* TASK OBJECTIVE *
When the string "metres" is part of a line in the data below, report the whole line.

* MATERIAL PROVIDED *
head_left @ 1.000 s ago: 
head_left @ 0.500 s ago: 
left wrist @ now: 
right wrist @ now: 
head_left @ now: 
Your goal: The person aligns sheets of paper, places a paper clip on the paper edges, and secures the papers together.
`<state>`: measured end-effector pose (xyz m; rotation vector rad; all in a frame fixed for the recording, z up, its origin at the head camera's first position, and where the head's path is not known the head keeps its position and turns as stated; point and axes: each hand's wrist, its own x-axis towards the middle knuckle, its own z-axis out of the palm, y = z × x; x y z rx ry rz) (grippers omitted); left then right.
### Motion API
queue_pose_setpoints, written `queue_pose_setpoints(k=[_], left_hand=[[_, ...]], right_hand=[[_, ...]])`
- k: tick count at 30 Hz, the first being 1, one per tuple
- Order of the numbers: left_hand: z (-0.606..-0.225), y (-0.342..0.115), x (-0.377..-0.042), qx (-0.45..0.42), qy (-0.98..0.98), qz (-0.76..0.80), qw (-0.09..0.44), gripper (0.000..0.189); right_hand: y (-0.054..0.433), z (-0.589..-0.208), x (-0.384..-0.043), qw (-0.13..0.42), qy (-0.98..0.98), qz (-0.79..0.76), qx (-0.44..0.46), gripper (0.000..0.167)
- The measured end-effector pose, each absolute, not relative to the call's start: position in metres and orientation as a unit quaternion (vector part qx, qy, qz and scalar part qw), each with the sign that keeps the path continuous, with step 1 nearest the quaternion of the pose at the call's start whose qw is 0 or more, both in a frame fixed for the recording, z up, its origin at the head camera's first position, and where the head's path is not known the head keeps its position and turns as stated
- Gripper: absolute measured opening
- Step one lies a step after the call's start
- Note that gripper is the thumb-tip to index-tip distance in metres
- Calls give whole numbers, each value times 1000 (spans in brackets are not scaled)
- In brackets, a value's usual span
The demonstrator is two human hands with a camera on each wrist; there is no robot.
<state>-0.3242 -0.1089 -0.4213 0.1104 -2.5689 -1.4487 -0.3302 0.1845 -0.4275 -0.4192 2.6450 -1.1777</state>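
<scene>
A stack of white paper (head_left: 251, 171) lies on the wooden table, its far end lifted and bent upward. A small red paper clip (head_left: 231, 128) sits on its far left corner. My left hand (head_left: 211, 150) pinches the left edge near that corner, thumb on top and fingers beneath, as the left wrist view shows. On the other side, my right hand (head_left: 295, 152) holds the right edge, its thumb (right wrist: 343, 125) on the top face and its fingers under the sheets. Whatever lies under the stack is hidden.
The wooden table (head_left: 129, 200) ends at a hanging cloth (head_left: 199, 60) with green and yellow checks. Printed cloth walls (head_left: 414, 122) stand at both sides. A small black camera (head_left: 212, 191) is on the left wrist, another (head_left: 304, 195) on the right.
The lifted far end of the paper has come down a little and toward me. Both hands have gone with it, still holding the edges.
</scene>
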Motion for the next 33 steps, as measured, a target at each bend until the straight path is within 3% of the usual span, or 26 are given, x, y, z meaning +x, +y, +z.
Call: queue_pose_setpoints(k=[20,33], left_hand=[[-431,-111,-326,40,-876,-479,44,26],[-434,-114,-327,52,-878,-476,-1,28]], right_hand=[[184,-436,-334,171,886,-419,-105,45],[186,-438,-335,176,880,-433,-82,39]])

* COMPLETED EXERCISE *
- The measured end-effector pose, each absolute, not relative to the call's start: position in metres and orientation as a unit quaternion (vector part qx, qy, qz and scalar part qw), each with the sign that keeps the path continuous, with step 1 nearest the quaternion of the pose at the call's start whose qw is 0 or more, both in a frame fixed for the recording, z up, its origin at the head camera's first position, and where the head's path is not known the head keeps its position and turns as stated
- Note that gripper is the thumb-tip to index-tip distance in metres

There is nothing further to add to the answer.